In seeking a solution Fullerton advised that farmers must think broader than just soil fertility, and need to conduct soil tests to determine which nutrients are required to meet each specific plant needs. He said in addition to the traditional NPK fertilisers now being used, other requirements, needed in varying amounts for different plant types include, manganese, zinc, baron and magnesium. He outlined various options for adding them including granular on soil application, adding to irrigation systems, or spraying.
After the sessions several farmers expressed new commitment to soil testing and focused fertilizer use.

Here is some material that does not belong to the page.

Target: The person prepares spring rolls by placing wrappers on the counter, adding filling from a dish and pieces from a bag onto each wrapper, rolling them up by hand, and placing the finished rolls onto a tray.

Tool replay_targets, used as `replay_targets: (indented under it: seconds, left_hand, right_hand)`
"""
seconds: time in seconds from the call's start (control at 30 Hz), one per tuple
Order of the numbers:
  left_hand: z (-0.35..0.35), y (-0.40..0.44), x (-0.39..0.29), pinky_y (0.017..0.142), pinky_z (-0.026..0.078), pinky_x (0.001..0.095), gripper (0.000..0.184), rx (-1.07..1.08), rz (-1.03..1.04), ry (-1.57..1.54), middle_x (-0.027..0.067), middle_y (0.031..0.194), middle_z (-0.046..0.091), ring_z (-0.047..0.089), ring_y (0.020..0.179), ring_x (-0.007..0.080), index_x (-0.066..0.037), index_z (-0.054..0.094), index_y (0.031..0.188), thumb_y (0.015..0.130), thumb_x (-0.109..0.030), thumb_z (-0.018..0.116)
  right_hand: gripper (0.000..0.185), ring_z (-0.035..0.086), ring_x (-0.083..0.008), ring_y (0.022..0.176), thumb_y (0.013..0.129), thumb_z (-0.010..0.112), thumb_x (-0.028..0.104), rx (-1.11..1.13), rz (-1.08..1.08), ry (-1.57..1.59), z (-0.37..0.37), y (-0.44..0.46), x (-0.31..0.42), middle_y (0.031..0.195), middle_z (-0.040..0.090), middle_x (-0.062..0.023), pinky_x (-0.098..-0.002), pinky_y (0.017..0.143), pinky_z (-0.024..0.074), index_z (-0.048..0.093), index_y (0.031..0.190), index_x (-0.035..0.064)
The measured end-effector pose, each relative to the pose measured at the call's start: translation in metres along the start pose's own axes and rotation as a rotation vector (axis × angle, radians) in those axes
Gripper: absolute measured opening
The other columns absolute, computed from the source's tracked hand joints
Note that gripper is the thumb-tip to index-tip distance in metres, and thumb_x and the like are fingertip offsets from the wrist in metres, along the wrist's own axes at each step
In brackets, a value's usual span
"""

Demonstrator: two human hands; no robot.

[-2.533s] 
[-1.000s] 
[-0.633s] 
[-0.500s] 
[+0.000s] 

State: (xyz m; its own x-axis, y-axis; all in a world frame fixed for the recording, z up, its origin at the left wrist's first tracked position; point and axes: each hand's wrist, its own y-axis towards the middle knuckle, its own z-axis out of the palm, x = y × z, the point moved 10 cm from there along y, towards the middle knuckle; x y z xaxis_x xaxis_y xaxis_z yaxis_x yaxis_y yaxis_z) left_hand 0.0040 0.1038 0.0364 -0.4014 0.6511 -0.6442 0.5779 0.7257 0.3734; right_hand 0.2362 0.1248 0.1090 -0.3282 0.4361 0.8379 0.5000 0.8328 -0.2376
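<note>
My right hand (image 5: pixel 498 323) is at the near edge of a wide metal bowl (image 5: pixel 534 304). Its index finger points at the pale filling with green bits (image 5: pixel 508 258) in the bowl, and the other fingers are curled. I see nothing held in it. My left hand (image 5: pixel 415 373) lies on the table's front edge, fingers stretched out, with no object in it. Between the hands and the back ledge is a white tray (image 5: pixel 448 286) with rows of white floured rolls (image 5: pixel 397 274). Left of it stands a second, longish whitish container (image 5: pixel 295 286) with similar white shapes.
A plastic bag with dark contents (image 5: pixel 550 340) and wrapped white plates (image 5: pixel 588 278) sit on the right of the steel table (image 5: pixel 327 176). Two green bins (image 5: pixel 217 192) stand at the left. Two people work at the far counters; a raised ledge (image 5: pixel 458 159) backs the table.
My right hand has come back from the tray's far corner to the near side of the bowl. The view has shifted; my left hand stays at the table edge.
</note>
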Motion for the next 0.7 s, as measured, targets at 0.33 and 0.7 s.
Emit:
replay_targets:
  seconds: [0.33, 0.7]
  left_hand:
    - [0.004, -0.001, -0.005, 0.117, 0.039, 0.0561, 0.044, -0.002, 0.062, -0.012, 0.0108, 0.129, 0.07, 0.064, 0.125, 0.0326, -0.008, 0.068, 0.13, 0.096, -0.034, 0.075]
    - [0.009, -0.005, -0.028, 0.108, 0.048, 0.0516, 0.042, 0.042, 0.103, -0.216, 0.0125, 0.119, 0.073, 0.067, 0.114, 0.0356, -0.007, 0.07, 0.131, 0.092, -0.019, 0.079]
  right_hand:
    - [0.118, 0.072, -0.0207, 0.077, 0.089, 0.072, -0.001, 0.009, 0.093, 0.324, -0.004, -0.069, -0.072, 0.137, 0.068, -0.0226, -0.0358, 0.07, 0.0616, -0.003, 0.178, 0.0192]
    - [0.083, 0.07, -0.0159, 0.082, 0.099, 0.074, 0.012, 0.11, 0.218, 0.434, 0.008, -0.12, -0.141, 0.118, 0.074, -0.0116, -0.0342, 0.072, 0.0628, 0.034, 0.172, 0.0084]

“I’ve been fertilizing for years but never knew that fertilizer application goes a far way, more than just fertilizing,” said Arthur Samuel a banana and mixed crop farmer from Marriaqua. “Today I learned about soil testing and most of all I learned that to be a productive farmer you must have your soil tested to know exactly what kind of fertilizer to put on,” he added.
Letisha Samuel, a banana and root crop farmer of Vermont added, “To me we need to learn more about these things because we just farming and doing it in our own way. Sometimes the soil needs different nutrients and we don’t know. The whole world is going different now, everybody looking to different ways of farming and we have to fit ourselves in because it is for our survival.”
Benjamin Ackie of Vermont who specializes in bananas said, “I heard a lot I didn’t know about. I really want to see how the soil testing working because, performing in bananas, if you don’t do the right thing you ain’t making nothing out of it.”